14 September 2021
The S. Thomas Parker Memorial Fund: https://acorjordan.org/contributions-in-honor-of-s-thomas-parker/
Prof. S. Thomas Parker, a giant in the field of classical archaeology and the archaeology of Jordan, passed away 12 September 2021. An ACOR trustee since 1987 and officer (second vice president) for twenty years (2001–2021), he had a deep commitment to our community that will be sorely missed. Prof. Parker received his PhD in history in 1979 and the next year joined the faculty of North Carolina State University, where he went on to instruct thousands of students over an incredible 41-year teaching career. As a specialist in the Roman Levant, he directed several major archaeological field projects in Jordan, including excavations at Petra, Aqaba, and the Roman legionary fortress at el-Lejjun, east of the Dead Sea. He brought hundreds of students to Jordan—many for their very first time—for fieldwork experience; since then, many have continued to be involved in heritage work. The author of numerous high-impact and well-cited works, Prof. Parker undertook research that made, and continues to shape, the fields in which he worked. His professional legacy will live on in his works, his students, and the memories of those who remember him so fondly.

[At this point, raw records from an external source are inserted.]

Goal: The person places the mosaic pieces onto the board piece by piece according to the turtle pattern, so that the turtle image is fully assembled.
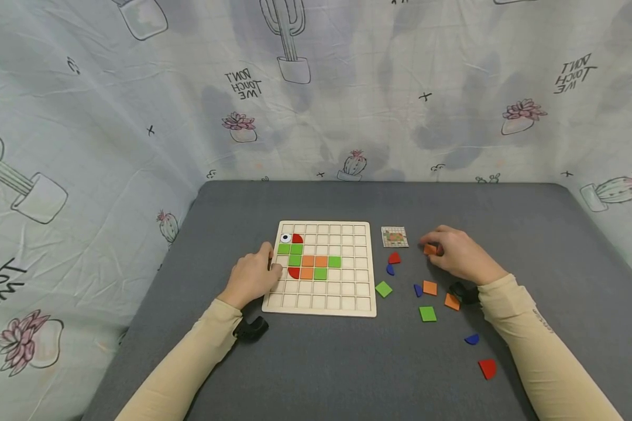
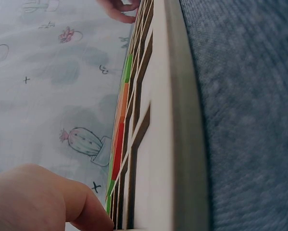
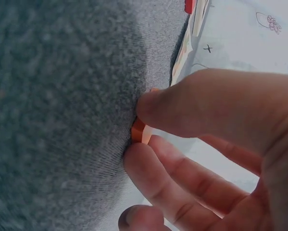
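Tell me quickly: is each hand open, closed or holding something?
Left hand: touching the board; grip can't be told.
Right hand: pinching an orange tile.

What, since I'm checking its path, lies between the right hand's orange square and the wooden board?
Between the orange square and the board, a picture card, red piece and blue piece lie flat; nothing visible stands upright there, so lifting should clear them.

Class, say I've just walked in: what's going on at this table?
A person's right hand pinches an orange square to the right of a small picture card. The left hand touches the left edge of a gridded board. Red, green and orange pieces and an eye piece fill some cells; more loose pieces lie on the table.
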`<state>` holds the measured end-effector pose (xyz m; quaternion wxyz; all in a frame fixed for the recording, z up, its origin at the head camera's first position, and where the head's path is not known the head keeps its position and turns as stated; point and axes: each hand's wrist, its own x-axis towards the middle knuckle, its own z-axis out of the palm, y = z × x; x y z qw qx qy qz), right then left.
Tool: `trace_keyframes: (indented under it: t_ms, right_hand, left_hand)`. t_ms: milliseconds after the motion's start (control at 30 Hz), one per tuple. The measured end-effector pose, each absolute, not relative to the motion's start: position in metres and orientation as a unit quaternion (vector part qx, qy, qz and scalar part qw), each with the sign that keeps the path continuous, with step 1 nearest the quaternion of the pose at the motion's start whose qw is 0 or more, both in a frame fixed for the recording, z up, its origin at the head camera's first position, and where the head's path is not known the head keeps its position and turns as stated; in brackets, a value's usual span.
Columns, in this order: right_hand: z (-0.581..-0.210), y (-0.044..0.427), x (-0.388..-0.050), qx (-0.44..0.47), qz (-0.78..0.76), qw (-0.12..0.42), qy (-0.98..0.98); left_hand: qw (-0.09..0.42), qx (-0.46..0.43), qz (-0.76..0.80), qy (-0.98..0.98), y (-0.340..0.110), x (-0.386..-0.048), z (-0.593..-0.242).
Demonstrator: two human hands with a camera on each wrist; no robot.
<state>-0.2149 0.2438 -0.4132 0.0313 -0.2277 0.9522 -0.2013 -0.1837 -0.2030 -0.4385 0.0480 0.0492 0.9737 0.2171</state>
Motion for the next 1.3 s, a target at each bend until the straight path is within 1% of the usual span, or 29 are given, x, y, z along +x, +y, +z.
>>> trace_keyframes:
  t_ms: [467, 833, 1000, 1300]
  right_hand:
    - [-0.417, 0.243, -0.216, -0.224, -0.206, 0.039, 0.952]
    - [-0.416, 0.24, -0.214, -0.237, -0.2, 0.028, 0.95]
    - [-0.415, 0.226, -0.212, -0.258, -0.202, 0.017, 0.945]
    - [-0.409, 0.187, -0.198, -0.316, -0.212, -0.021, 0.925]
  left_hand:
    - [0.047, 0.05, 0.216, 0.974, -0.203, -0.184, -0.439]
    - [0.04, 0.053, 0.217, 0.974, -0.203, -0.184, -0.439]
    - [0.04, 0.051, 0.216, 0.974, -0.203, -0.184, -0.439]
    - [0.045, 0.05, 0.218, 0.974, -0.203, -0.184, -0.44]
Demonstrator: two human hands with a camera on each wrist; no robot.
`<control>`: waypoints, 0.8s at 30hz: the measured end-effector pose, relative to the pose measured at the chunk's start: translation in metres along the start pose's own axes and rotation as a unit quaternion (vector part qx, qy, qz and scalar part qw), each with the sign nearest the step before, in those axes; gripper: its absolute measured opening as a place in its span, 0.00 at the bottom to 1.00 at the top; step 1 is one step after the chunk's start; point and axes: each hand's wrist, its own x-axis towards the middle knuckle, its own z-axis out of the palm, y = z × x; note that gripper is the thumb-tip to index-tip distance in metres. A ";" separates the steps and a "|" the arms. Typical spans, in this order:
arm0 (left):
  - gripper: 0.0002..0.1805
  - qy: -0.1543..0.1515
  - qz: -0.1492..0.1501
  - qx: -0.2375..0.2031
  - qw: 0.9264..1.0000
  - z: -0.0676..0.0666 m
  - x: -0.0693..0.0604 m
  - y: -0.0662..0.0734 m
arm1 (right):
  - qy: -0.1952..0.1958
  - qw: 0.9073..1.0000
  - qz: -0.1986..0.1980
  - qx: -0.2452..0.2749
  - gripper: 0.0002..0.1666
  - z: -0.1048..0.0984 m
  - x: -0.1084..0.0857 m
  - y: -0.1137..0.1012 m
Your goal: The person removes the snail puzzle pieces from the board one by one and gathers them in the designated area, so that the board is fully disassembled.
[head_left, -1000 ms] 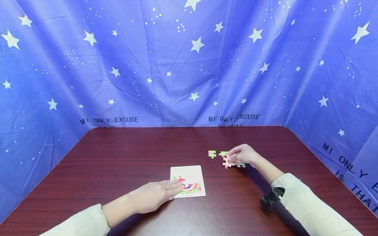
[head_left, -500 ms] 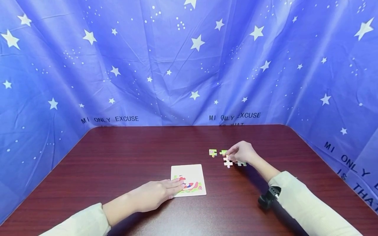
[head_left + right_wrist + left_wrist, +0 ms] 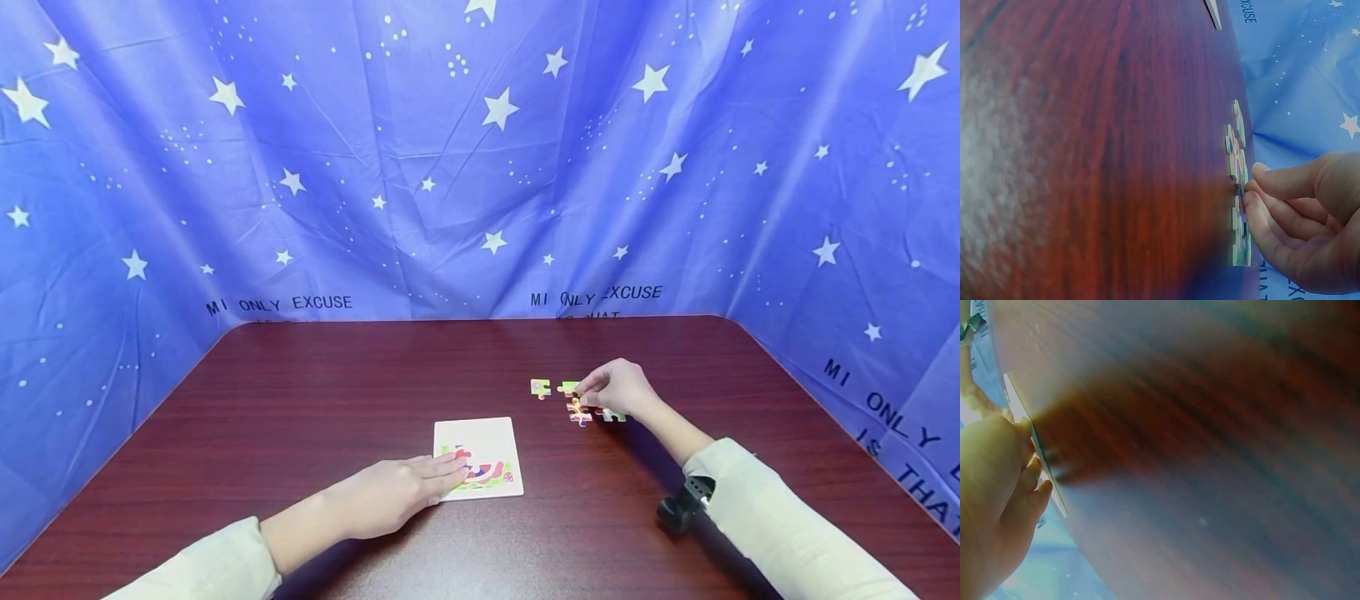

We have collected and share here resources about Prof. Thomas Parker that we hope you will share widely as our community lifts up his life, legacy, and memory.
In Memorium: S. Thomas Parker (July 9, 1950 – September 12, 2021)
ACOR is saddened to share the news that S. Thomas (Tom) Parker, longtime Trustee and renown archaeologist of Roman Jordan, passed away suddenly on September 12, 2021. Tom started his archaeological career 50 years ago as a student volunteer at Tell el-Hesi in Israel, becoming part of a 70s-era cohort that includes many well-known Near Eastern archaeologists. In the years since, he excavated at Ashkelon, Idalion, Tell Hesban, and on the Petra Household Excavations before starting his initial Limes Arabicus Survey in 1976. This reconnaissance of the understudied eastern Roman frontier formed the bulk of his 1979 dissertation entitled The Historical Development of the Limes Arabicus submitted for his Ph.D. from the University of California Los Angeles, and his influential and oft-cited monograph Romans and Saracens: A History of the Arabian Frontier published by ASOR in 1986. It was at Tell Hesse where Tom began his long-time interest in the ceramics of Roman and Byzantine Jordan, and he served as the ceramics specialist on all of his field projects.
After a stint as a post-doctoral fellow at Dumbarton Oaks in Washington, DC, Tom joined the History faculty at North Carolina State University in 1980, where he remained for his entire academic career. From 1980 until 1989 he excavated a selection of important fortifications along the Limes Arabicus, most notably the legionary fort of El-Lejjun located on the Kerak plateau, published in its final form in The Roman Frontier in Central Joran: Final Report on the Limes Arabicus Project, 1980-1989.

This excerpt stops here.